Cleaner Extraction of Lead from Complex Lead-Containing Wastes by Reductive Sulfur-Fixing Smelting with Low SO2 Emission

Abstract

A novel and cleaner process for lead and silver recycling from multiple lead-containing wastes, e.g., lead ash, lead sludge, lead slag, and ferric sludge, by reductive sulfur-fixing smelting was proposed. In this process, coke and iron-containing wastes were employed as reductive agent and sulfur-fixing agent, respectively. A Na2CO3-Na2SO4 mixture was added as flux. The feasibility of this process was detected from thermodynamic and experimental perspectives. The influence of Fe/SiO2 and CaO/SiO2, composition of the molten salt, coke addition, smelting temperature, and smelting time on direct Pb recovery and sulfur-fixation efficiency were investigated. The optimal process conditions were determined as follows: WCoke = 15% WPb wastes, W Na 2 CO 3 / W Na 2 SO 4 = 0.7/0.3, Fe/SiO2 = 1.10, CaO/SiO2 = 0.30, smelting temperature 1200 °C, and smelting time 2 h, where W represents weight.
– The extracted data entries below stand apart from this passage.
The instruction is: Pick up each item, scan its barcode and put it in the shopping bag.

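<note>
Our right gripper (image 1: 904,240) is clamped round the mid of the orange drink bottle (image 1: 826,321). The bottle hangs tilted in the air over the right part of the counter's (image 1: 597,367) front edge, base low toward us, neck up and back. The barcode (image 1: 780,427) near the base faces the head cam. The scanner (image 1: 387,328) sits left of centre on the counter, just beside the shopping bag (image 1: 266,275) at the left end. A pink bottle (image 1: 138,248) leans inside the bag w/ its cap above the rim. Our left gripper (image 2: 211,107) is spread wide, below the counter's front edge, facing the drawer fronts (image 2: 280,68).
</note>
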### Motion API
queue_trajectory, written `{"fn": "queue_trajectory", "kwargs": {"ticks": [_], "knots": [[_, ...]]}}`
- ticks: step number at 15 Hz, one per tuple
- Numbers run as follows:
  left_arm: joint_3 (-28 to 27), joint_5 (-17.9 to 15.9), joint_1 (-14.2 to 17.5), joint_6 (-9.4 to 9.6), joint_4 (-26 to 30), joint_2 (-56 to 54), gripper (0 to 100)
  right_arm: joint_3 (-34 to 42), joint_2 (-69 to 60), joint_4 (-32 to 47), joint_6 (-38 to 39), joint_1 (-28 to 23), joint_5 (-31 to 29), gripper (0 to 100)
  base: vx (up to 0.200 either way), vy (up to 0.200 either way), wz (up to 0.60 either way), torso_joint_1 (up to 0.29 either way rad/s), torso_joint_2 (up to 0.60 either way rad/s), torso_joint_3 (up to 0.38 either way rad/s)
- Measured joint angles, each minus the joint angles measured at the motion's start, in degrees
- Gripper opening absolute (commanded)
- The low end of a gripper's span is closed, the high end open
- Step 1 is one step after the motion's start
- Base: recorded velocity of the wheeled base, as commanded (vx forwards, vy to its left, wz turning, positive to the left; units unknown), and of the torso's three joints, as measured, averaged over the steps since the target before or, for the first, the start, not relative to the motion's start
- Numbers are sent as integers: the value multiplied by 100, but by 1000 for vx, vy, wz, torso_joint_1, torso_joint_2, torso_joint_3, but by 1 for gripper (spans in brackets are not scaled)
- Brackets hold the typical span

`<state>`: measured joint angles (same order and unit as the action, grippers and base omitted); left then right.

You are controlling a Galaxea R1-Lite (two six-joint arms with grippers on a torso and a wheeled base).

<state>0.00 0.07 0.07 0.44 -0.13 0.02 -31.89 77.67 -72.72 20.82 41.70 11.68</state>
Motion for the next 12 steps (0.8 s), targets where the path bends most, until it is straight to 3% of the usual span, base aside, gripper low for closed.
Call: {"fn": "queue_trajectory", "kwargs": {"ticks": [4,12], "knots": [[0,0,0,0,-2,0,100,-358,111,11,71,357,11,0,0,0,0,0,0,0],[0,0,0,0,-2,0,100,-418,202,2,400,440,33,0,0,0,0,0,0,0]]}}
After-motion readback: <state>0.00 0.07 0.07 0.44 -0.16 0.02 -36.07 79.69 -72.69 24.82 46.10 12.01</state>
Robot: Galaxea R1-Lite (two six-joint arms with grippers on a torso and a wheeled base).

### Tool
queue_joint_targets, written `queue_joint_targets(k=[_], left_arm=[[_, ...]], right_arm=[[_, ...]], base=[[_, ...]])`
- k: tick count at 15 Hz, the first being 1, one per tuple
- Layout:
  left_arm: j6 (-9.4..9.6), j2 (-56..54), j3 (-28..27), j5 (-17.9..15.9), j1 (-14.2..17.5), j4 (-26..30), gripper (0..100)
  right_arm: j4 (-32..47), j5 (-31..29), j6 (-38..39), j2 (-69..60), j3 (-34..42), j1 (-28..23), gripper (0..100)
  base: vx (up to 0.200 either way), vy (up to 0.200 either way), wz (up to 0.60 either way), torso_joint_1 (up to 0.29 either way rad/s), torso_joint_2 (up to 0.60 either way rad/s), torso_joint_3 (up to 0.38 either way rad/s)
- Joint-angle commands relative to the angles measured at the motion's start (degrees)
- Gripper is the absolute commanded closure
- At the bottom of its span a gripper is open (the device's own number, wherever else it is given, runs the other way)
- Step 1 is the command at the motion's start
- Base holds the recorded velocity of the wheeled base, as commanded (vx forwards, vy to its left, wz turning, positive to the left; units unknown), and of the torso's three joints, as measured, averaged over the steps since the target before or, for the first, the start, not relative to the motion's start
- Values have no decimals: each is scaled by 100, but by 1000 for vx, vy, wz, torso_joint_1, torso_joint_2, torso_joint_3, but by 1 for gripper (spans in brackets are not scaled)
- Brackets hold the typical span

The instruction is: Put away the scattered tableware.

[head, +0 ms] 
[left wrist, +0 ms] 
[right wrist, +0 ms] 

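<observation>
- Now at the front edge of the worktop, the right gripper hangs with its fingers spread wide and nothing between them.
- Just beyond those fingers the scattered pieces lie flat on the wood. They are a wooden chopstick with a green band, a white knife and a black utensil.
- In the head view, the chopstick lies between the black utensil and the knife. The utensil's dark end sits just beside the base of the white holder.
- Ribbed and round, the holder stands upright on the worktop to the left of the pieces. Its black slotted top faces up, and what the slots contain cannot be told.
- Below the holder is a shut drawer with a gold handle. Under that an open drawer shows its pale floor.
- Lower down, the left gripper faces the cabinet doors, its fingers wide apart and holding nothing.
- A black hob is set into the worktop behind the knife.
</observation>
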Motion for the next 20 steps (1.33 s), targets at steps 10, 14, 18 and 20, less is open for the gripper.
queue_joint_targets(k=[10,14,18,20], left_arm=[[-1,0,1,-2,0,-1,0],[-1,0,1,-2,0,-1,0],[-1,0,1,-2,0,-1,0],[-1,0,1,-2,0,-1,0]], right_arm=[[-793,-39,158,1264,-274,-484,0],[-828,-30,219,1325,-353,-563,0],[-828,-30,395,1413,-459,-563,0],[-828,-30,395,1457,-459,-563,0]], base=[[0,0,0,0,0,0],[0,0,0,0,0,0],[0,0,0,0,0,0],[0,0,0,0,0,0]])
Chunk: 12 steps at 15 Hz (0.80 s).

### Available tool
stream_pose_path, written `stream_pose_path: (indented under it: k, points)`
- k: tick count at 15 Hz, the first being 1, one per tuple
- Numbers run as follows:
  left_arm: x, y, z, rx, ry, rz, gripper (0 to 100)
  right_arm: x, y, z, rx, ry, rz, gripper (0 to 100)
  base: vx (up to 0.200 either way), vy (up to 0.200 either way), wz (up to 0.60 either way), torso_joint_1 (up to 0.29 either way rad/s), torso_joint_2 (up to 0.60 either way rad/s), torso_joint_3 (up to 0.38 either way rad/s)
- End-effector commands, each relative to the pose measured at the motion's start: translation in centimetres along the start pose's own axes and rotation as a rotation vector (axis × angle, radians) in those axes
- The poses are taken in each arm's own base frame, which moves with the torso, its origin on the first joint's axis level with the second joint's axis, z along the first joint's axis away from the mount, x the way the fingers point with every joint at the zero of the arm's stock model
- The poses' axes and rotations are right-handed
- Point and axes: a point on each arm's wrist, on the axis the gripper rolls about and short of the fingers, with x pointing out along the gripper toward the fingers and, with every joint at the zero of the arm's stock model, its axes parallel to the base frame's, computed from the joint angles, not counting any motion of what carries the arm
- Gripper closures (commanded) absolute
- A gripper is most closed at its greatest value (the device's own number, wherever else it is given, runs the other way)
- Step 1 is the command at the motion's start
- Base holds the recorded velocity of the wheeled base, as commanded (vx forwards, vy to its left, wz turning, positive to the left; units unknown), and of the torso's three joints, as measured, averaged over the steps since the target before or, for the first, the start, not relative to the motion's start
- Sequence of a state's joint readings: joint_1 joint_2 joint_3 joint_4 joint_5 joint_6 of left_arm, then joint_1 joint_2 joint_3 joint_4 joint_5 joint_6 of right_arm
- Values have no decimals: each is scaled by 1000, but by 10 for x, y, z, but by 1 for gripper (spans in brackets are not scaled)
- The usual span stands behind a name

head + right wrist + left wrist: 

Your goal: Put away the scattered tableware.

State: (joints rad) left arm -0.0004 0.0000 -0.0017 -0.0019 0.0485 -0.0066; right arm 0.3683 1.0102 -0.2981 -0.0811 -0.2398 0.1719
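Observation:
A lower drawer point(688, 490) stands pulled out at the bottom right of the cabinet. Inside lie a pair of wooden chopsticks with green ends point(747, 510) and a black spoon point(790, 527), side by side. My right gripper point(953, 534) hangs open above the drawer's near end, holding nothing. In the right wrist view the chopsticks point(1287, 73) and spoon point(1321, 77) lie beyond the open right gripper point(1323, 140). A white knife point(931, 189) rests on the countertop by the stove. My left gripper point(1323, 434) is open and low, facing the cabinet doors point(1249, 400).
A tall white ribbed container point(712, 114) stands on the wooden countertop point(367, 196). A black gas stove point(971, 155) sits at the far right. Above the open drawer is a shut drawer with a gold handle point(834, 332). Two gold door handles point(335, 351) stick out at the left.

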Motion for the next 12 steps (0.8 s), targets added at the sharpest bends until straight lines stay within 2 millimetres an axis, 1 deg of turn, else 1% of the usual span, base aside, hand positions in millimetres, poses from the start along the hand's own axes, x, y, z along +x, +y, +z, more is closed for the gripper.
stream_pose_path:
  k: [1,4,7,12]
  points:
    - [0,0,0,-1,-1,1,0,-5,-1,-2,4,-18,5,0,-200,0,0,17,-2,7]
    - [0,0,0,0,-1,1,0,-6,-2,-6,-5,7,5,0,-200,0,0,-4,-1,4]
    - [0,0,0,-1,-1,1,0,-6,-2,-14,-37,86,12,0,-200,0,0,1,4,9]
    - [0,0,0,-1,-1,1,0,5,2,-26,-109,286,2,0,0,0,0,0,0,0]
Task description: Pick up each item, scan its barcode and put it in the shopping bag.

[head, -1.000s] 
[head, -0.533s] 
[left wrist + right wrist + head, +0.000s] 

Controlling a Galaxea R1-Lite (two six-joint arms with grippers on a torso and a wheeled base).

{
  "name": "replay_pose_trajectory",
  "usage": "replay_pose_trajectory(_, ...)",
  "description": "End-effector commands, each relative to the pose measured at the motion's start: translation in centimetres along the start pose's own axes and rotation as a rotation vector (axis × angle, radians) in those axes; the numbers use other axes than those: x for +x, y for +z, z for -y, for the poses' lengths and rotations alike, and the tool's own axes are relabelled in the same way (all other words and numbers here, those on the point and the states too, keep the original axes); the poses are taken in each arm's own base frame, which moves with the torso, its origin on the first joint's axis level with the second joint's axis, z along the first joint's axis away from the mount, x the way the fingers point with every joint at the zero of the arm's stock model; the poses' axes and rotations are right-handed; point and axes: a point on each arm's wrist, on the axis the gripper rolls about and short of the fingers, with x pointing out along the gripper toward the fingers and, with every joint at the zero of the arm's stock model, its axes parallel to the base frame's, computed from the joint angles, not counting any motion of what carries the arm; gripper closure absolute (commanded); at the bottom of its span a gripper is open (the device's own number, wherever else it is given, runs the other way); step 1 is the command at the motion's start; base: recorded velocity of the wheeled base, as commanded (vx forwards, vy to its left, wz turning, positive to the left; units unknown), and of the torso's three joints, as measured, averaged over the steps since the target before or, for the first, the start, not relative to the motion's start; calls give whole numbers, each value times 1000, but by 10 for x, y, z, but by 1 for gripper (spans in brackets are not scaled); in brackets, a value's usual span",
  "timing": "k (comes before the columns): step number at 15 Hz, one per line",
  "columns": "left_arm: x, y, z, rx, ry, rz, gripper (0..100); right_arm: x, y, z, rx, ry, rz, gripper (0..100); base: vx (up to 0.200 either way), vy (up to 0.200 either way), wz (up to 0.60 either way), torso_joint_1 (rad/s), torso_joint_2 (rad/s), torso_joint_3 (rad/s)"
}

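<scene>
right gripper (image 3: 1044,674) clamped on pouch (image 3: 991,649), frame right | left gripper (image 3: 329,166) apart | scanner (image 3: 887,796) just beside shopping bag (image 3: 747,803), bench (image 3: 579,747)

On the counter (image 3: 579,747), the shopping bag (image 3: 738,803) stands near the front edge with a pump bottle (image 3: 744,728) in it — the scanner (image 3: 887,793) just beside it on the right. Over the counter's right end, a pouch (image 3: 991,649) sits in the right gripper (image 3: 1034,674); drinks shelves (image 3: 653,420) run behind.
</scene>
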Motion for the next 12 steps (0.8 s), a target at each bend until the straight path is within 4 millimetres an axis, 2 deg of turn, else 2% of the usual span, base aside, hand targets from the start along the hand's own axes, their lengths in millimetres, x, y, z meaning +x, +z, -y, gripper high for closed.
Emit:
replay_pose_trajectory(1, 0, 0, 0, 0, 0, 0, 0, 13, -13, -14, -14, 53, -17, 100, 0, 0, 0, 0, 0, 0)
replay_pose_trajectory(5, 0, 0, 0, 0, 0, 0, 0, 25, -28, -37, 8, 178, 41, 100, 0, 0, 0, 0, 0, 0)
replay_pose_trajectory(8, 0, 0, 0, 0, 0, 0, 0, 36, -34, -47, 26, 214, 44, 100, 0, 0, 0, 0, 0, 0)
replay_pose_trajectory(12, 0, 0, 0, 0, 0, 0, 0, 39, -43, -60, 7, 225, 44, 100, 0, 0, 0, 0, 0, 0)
Under these optimum conditions, 92.4% Pb and 98.8% Ag were directly recovered in crude lead bullion in one step treatment, and total 98.6% sulfur was fixed. The generation and emissions of SO2 can be avoided. The main phases in ferrous matte obtained were FeS, NaFeS2, Fe2Zn3S5, and a little entrained Pb. The slag was a FeO-SiO2-CaO-Na2O quaternary melt.